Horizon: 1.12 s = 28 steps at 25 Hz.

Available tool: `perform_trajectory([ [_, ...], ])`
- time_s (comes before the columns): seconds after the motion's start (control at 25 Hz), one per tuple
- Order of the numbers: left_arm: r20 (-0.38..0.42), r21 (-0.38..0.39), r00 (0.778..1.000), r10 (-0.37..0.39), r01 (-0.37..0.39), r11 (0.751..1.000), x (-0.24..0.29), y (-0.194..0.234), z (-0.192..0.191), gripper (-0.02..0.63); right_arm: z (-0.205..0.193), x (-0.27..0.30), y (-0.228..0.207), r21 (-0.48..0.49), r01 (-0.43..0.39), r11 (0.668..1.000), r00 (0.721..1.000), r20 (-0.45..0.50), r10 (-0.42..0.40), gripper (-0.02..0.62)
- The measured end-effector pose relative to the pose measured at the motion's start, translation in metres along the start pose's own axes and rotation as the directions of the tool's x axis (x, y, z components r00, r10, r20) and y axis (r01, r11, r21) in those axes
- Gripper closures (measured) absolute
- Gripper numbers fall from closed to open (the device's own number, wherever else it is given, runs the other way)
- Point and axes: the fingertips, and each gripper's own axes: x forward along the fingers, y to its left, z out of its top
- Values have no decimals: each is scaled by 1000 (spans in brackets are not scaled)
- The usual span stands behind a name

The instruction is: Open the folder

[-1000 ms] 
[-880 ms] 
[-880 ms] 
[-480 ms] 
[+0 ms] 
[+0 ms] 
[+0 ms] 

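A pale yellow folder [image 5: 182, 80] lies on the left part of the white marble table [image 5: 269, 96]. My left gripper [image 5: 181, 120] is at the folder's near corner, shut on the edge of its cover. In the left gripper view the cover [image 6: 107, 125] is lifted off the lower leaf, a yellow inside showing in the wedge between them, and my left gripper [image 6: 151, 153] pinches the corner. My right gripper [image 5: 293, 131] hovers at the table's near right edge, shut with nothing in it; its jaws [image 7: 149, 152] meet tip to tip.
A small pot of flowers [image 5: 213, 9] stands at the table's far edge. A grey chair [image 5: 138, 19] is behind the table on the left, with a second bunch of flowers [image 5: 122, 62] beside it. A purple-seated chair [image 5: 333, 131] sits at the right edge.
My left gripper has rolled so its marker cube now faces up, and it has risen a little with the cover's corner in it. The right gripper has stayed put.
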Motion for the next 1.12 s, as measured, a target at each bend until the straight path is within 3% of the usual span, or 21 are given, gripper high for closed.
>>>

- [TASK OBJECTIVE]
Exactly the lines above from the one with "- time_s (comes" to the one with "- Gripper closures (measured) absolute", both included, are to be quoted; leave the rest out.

- [ANSWER FOR THE TASK]
- time_s (comes before the columns): seconds after the motion's start (control at 25 Hz), one per tuple
- Order of the numbers: left_arm: r20 (-0.38..0.42), r21 (-0.38..0.39), r00 (0.778..1.000), r10 (-0.37..0.39), r01 (-0.37..0.39), r11 (0.751..1.000), x (-0.24..0.29), y (-0.194..0.234), z (-0.192..0.191), gripper (-0.02..0.63); right_arm: z (-0.205..0.193), x (-0.27..0.30), y (-0.228..0.207), r21 (-0.48..0.49), r01 (-0.43..0.39), r11 (0.668..1.000), r00 (0.721..1.000), r20 (-0.45..0.50), r10 (-0.42..0.40), gripper (-0.02..0.62)
- The measured end-effector pose relative to the pose measured at the motion's start, translation in metres along the start pose's own axes and rotation as the directions of the tool's x axis (x, y, z components r00, r10, r20) and y axis (r01, r11, r21) in those axes
- Gripper closures (measured) absolute

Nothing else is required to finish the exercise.